- **The problem**
Work through the listing below, copying each line that carries the word "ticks".

+++ Stored data +++

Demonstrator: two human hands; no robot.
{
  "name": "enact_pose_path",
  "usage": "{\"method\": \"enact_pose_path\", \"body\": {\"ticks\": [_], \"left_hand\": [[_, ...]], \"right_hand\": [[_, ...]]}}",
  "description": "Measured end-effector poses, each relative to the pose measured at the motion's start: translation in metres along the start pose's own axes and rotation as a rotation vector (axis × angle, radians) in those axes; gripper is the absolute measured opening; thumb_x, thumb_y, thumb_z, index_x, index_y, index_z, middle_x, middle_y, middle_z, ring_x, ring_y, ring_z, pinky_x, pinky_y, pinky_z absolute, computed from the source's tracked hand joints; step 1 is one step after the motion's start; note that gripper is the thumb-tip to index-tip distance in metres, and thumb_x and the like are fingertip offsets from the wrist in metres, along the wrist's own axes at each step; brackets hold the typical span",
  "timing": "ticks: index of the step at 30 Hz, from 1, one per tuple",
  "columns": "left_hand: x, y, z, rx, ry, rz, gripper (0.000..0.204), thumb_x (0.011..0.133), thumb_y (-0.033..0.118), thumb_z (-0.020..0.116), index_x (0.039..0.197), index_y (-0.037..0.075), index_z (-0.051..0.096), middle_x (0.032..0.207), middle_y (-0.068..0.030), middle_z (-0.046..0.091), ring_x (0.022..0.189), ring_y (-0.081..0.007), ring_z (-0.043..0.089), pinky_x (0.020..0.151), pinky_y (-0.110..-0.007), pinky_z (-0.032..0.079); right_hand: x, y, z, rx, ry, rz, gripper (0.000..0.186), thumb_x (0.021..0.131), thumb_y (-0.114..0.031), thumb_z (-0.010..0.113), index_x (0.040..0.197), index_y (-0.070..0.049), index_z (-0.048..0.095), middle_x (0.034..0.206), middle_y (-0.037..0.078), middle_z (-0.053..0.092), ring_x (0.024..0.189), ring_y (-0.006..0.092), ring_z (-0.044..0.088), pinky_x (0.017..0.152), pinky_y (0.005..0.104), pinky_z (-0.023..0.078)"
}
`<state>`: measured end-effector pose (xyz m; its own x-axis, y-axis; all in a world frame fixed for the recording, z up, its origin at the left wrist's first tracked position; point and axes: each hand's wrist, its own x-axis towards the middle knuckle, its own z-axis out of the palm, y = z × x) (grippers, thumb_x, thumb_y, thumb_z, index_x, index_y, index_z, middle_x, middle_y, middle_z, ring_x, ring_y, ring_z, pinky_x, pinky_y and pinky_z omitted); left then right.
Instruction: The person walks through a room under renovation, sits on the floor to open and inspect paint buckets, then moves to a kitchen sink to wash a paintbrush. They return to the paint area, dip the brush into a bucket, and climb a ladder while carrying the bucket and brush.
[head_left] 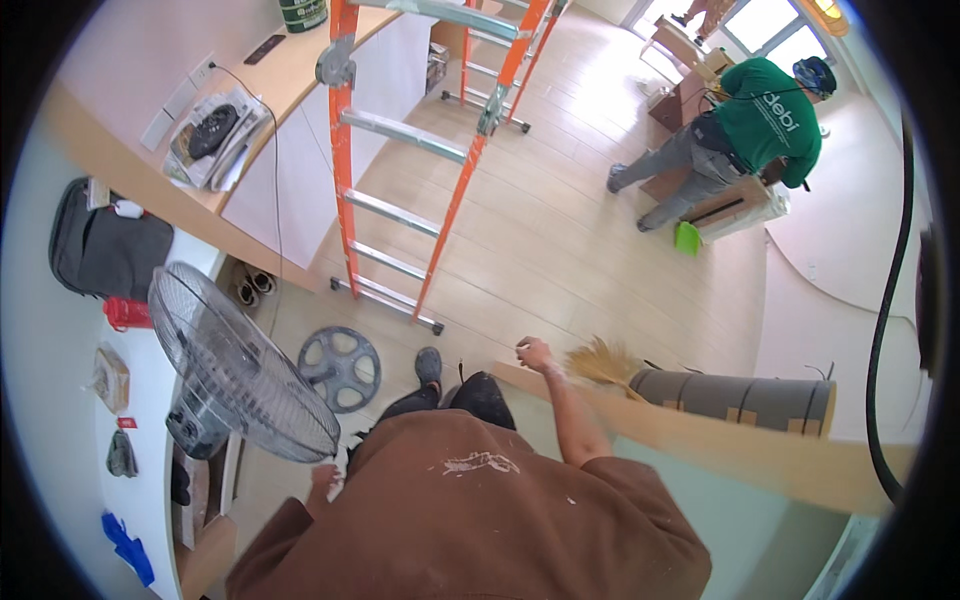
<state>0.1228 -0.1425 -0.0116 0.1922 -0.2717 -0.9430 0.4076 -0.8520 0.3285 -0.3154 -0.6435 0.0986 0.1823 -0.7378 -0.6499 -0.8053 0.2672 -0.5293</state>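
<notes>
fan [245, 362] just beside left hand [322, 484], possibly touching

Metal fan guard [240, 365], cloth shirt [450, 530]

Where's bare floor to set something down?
Widest: pale floor between the orange ladder and the co-worker. Smaller: between the ladder's foot and the straw broom. Crowded: lower left, where the fan and its round base sit near the left hand.

Free passage between ladder [405, 134] and broom [600, 362], fan [240, 365] crowding left hand [322, 486], ledge [695, 424] by right hand [535, 353]
</notes>
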Motion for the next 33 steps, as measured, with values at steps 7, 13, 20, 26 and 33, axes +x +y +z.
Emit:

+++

- **Solution for this exercise**
  "usage": "{\"method\": \"enact_pose_path\", \"body\": {\"ticks\": [_], \"left_hand\": [[_, ...]], \"right_hand\": [[_, ...]]}}",
  "timing": "ticks: index of the step at 30 Hz, from 1, one per tuple",

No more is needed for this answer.